== Aim of the task ==
Copy the closing run of lines, from the one with "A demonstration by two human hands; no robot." through the last line of the listing, exactly and without any pictures.

START Data extract

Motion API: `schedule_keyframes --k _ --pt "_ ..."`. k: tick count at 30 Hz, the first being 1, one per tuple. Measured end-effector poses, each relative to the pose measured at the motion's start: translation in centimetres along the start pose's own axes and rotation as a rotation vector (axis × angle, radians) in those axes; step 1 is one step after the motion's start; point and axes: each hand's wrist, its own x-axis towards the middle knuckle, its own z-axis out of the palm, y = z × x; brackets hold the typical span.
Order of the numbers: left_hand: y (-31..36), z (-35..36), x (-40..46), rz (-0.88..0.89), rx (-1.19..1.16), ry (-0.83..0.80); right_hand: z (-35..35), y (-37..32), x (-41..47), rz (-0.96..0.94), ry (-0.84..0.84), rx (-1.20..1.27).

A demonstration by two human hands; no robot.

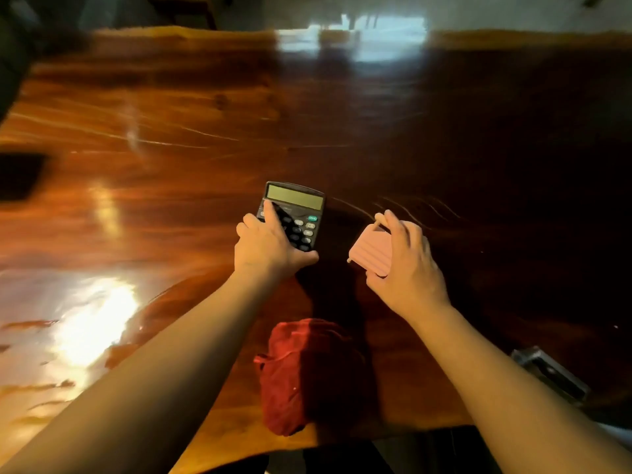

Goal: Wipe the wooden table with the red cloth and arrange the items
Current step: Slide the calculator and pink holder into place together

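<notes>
A glossy wooden table (178, 138) fills the view. My left hand (265, 246) grips a black calculator (297, 206) at mid-table, thumb under its near edge and a finger across the keys. Just to the right, my right hand (407, 265) holds a small pink ribbed case (371, 249) tilted above the tabletop. The red cloth (304, 374) lies bunched on the table near the front edge, between my forearms, with neither hand touching it.
A dark flat object (20, 176) lies at the table's left edge. A metallic object (550, 374) sits at the near right edge. Bright glare patches lie on the left front and far middle of the tabletop.
</notes>
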Motion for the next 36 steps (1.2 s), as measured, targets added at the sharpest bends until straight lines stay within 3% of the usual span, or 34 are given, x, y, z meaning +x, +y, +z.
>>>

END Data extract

== Result for this task ==
A demonstration by two human hands; no robot.


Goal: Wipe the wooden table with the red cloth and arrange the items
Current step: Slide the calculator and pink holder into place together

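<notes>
A glossy wooden table (178, 138) fills the view. My left hand (265, 246) grips a black calculator (297, 206) at mid-table, thumb under its near edge and a finger across the keys. Just to the right, my right hand (407, 265) holds a small pink ribbed case (371, 249) tilted above the tabletop. The red cloth (304, 374) lies bunched on the table near the front edge, between my forearms, with neither hand touching it.
A dark flat object (20, 176) lies at the table's left edge. A metallic object (550, 374) sits at the near right edge. Bright glare patches lie on the left front and far middle of the tabletop.
</notes>
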Motion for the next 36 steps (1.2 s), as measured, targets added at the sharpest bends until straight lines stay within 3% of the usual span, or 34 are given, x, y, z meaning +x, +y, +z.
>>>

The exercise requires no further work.